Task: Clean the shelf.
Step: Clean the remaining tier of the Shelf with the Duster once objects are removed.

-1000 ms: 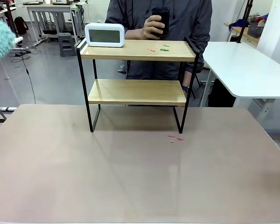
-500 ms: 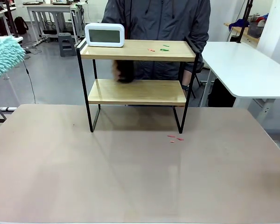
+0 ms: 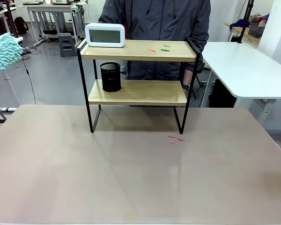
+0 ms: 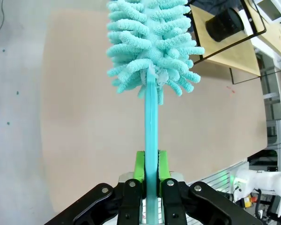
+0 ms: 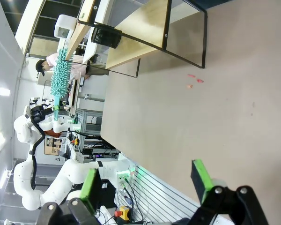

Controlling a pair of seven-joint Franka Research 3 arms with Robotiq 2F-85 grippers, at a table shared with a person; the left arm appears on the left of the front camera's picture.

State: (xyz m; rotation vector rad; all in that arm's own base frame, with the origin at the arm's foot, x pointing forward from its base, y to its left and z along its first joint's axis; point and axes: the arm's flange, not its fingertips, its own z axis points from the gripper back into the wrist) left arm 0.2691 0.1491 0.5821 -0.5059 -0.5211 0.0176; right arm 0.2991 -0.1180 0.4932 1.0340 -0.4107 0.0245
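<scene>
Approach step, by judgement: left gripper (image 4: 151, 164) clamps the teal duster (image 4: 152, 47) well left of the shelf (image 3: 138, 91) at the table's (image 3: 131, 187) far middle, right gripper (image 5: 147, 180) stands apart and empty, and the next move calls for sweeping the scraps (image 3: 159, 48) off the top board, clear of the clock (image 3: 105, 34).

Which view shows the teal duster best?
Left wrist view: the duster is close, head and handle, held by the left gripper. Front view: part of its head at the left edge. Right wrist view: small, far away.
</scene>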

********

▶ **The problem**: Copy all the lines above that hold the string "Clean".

▶ **Exercise solution**:
Task: Clean the shelf.
Step: Clean the remaining tier of the Shelf with the Duster once objects are removed.

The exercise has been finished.